Both the industry and the regulated lenders’ supervisory agencies are faced with the many challenges of potential discrimination. Overt, intentional discrimination is easily recognized and quickly condemned. Where it exists, discrimination today is far more likely to be in subtle forms, or even unintentional. This is an area in which the industry and the regulators must work together. Bias and prejudice must not impact the decisions to grant credit in a sound and fair manner, including the pricing of the loan. Discrimination will not be eliminated without the complete support and assistance of a regulated lender's board, management and staff. The Division has developed examination procedures to enable its examiners to detect discrimination more effectively. The Division will work aggressively to detect discrimination and may bring suspected cases of discrimination to the attention of the appropriate law enforcement authority.
All state-regulated lenders are expected to incorporate fair lending as a goal both in their written loan policies as well as in their mission statements. However, simply having fair lending as a goal is not enough. Institutions must work proactively to eliminate any potentially discriminatory policies, practices or procedures.
The Division reviews a regulated lender's compliance with fair lending laws and regulations as part of its examination process.
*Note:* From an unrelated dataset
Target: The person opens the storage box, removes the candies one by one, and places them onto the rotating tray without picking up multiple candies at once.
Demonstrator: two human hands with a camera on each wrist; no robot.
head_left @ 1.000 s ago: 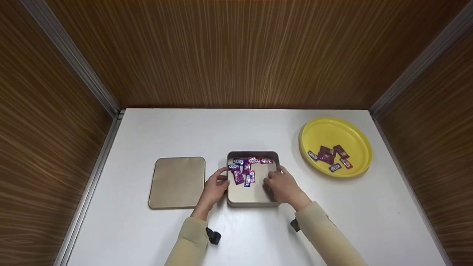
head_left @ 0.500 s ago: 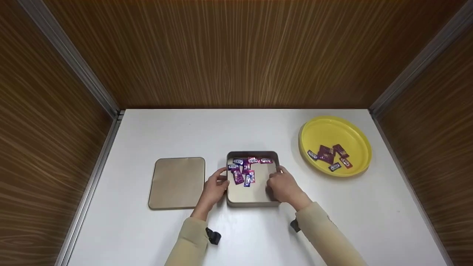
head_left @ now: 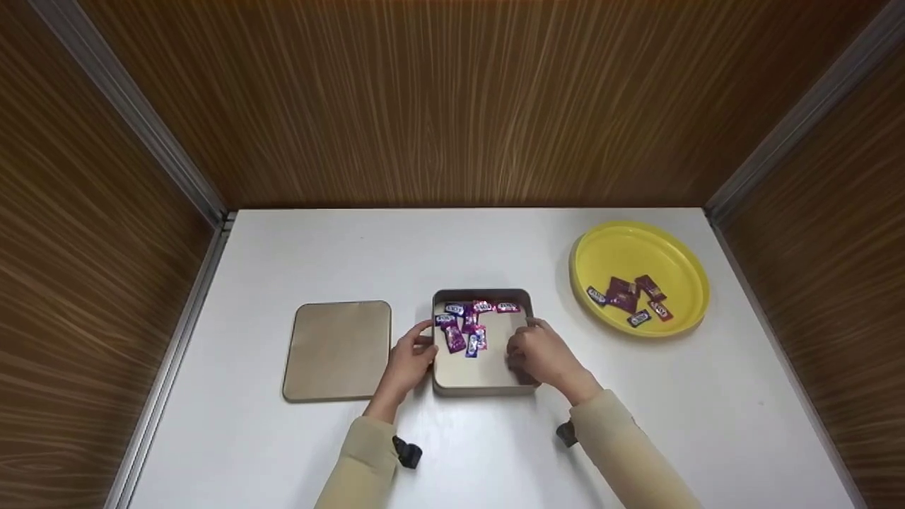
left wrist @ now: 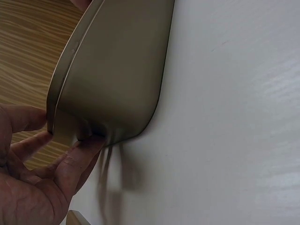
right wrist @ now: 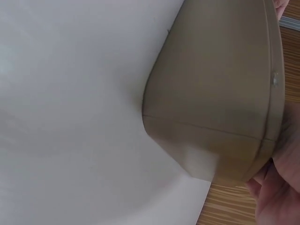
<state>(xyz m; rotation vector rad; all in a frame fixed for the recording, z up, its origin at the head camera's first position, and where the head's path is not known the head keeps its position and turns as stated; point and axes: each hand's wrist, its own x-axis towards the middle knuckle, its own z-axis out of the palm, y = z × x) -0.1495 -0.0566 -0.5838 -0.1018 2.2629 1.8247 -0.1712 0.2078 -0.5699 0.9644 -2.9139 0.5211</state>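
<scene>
Nearest, two beige sleeves (head_left: 364,452) reached in over the white table (head_left: 488,452), a black device (head_left: 407,453) at each wrist. The left hand (head_left: 409,362) lay at the tin's left side, fingers unclenched and resting against it; the left wrist view (left wrist: 40,164) alone showed one digit at the rim and another lower on the outer wall. The right hand (head_left: 544,355) bent over the right rim with fingers curled inside; their tips were hidden, so I could not tell whether they grasped anything. The right wrist view, taken from outside, showed part of that hand and a small pale spot (right wrist: 275,78) below the rim, too small to identify.

Between the hands stood the open tin (head_left: 484,390), flat on the table. Only from above could its contents be seen: purple, blue and pink wrapped sweets (head_left: 454,339), gathered toward the far left, a few along the back wall. Left of it lay a tan square lid (head_left: 338,350). Farther off, at the right, a yellow plate (head_left: 629,244) held more sweets (head_left: 623,300), before a wood-grained wall (head_left: 452,106).
</scene>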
The Division will vigorously examine each state-regulated lender for compliance with the Equal Credit Opportunity Act, the Community Reinvestment Act and the Home Mortgage Disclosure Act, as applicable. Areas which the Division will examine for discrimination include, but are not limited to the following: customer and community outreach and education; marketing techniques; the types of credit available; staff composition; pre-application policies and procedures which affect loan application flow; the soundness of underwriting standards and the consistency of their implementation; interviewing techniques and the consistency of counseling; third party involvement (e.g. brokers, lawyers and appraisers) and notification practices. Not only will the Division review all aspects of the credit process for evidence of discrimination, but it is also expected that institutions will review them as well.
The Division has developed specific criteria which regulated lenders may use to detect and eliminate discriminatory policies and practices. Each recommendation should be reviewed to determine how it can be tailored to fit an individual institution. Specific recommendations should be adopted and implemented if not already in place. Institutions are encouraged to be innovative in their implementation of the specific recommendations which follow:
Staff training is an important step in addressing discrimination. Training should naturally focus on compliance with fair lending laws and regulations. In addition, the programs should convey the board's and senior management's commitment to fair lending and to the elimination of potentially discriminatory policies and practices. Training programs should be held on a regular basis with all staff, including the board, and especially those who interact with the public, to ensure employees are familiar with their responsibilities to treat everyone in a fair, uniform and non-discriminatory manner. However, the training programs should also include topics such as diversity training or multiculturalism to develop an appreciation for all racial and ethnic cultures and reduce potential personal bias.
All institutions should review their hiring and promotional practices. By maintaining a staff with diverse backgrounds and language proficiencies, a regulated lender may have an advantage in opening untapped markets by gaining a better understanding of the needs of its customers. Input from a diverse staff may result in marketing programs which are particularly effective in attracting applications from all segments of the market area. This is especially true for those institutions located in areas with changing demographic compositions.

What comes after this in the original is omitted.